Transcribe the entries, keeping every character the same.

_DATA SHOWN_
☆ ☆ ☆ ☆

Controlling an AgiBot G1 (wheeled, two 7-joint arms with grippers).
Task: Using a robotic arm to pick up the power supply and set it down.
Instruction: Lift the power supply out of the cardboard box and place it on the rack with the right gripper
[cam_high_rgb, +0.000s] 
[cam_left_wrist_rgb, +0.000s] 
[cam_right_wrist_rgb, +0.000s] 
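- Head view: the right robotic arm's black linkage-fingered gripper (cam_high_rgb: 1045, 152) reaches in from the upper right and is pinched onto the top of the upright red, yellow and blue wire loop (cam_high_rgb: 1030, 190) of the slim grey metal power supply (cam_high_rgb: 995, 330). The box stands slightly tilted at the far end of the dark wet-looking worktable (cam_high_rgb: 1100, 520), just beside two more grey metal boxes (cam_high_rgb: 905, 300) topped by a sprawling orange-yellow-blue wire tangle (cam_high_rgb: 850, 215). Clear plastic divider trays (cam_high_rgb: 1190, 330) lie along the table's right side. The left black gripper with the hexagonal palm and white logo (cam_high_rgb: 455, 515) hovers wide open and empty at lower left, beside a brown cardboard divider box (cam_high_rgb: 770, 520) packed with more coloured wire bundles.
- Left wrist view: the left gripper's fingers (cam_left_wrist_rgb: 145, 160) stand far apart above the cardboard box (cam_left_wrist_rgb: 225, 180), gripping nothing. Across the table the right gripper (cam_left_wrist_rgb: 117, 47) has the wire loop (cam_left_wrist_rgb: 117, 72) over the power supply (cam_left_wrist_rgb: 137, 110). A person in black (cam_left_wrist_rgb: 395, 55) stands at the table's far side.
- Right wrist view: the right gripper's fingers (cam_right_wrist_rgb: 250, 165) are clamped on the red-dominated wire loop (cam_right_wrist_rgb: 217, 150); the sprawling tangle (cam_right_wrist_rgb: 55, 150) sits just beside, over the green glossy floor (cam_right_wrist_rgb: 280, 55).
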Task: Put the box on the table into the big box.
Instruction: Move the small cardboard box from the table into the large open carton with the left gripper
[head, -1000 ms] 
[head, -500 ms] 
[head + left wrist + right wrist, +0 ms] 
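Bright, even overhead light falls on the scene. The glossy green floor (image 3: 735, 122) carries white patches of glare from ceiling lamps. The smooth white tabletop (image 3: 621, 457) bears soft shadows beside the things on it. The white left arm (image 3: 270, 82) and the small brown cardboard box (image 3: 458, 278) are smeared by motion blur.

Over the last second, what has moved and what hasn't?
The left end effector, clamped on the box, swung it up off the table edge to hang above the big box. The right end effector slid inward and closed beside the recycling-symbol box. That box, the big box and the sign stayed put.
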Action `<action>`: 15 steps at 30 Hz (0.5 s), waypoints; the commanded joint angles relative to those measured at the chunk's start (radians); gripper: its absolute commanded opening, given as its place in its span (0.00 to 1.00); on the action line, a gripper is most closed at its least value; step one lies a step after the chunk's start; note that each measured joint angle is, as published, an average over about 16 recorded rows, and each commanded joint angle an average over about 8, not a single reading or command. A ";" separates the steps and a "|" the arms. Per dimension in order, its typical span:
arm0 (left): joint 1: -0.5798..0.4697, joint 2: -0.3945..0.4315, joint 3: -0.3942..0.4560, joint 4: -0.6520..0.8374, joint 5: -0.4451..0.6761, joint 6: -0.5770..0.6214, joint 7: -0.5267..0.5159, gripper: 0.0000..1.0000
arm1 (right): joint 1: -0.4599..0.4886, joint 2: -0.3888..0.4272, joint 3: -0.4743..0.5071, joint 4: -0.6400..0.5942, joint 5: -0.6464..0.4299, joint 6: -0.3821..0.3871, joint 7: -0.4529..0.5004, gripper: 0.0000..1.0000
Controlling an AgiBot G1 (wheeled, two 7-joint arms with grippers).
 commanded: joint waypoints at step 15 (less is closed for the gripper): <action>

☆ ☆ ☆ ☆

_ANSWER_
Controlling an AgiBot G1 (wheeled, two 7-joint arms with grippers).
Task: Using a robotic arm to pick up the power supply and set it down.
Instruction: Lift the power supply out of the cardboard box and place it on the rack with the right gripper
[cam_high_rgb, +0.000s] 
[cam_left_wrist_rgb, +0.000s] 
[cam_right_wrist_rgb, +0.000s] 
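- Head view: the right robotic arm's black linkage-fingered gripper (cam_high_rgb: 1045, 152) reaches in from the upper right and is pinched onto the top of the upright red, yellow and blue wire loop (cam_high_rgb: 1030, 190) of the slim grey metal power supply (cam_high_rgb: 995, 330). The box stands slightly tilted at the far end of the dark wet-looking worktable (cam_high_rgb: 1100, 520), just beside two more grey metal boxes (cam_high_rgb: 905, 300) topped by a sprawling orange-yellow-blue wire tangle (cam_high_rgb: 850, 215). Clear plastic divider trays (cam_high_rgb: 1190, 330) lie along the table's right side. The left black gripper with the hexagonal palm and white logo (cam_high_rgb: 455, 515) hovers wide open and empty at lower left, beside a brown cardboard divider box (cam_high_rgb: 770, 520) packed with more coloured wire bundles.
- Left wrist view: the left gripper's fingers (cam_left_wrist_rgb: 145, 160) stand far apart above the cardboard box (cam_left_wrist_rgb: 225, 180), gripping nothing. Across the table the right gripper (cam_left_wrist_rgb: 117, 47) has the wire loop (cam_left_wrist_rgb: 117, 72) over the power supply (cam_left_wrist_rgb: 137, 110). A person in black (cam_left_wrist_rgb: 395, 55) stands at the table's far side.
- Right wrist view: the right gripper's fingers (cam_right_wrist_rgb: 250, 165) are clamped on the red-dominated wire loop (cam_right_wrist_rgb: 217, 150); the sprawling tangle (cam_right_wrist_rgb: 55, 150) sits just beside, over the green glossy floor (cam_right_wrist_rgb: 280, 55).
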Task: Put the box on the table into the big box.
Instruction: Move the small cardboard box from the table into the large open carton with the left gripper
[head, -1000 ms] 
[head, -500 ms] 
[head + left wrist + right wrist, +0 ms] 
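Bright, even overhead light falls on the scene. The glossy green floor (image 3: 735, 122) carries white patches of glare from ceiling lamps. The smooth white tabletop (image 3: 621, 457) bears soft shadows beside the things on it. The white left arm (image 3: 270, 82) and the small brown cardboard box (image 3: 458, 278) are smeared by motion blur.

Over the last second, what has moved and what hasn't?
The left end effector, clamped on the box, swung it up off the table edge to hang above the big box. The right end effector slid inward and closed beside the recycling-symbol box. That box, the big box and the sign stayed put.
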Action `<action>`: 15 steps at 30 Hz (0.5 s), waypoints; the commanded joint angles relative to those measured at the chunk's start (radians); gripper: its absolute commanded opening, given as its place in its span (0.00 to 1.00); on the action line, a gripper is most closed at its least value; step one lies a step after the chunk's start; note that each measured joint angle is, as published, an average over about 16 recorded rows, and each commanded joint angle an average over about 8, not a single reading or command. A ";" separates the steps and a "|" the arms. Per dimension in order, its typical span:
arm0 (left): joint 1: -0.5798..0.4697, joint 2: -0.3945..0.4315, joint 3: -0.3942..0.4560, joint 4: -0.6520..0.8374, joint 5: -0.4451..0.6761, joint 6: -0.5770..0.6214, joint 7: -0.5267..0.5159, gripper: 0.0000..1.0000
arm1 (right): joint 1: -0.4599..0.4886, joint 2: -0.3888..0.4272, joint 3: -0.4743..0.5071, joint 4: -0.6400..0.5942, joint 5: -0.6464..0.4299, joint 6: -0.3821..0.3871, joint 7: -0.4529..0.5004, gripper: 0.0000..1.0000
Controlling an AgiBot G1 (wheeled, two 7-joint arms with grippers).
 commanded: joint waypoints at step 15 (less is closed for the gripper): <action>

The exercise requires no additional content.